▶ WHAT THE EXERCISE ASKS: Pictures aside, repeat the listing below exactly.

▶ DATA SECTION:

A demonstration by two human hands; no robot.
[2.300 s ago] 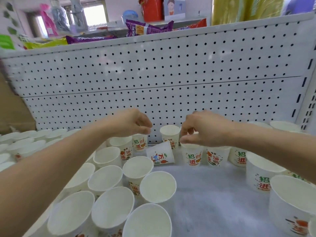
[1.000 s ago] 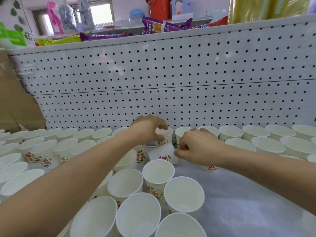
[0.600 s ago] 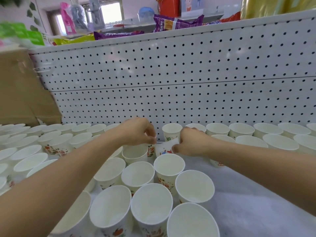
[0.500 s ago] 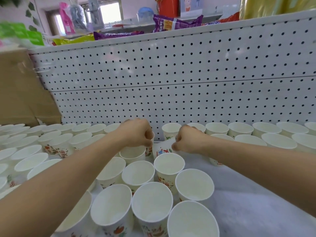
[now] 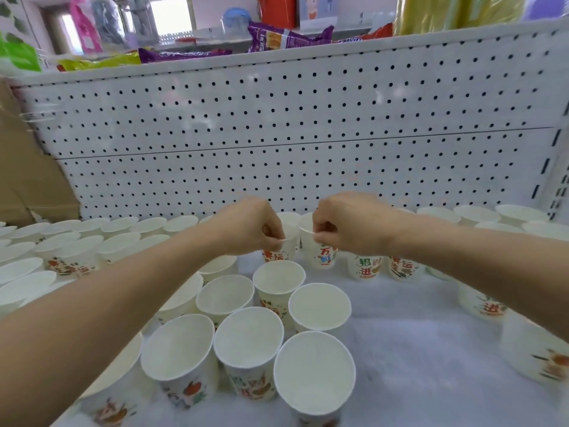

▶ SOLUTION TO THIS PROBLEM:
A demonstration by two human hands; no robot.
[2.300 s ago] 
[1.000 s ago] 
[0.600 s ago] 
[0.500 s ago] 
[now] 

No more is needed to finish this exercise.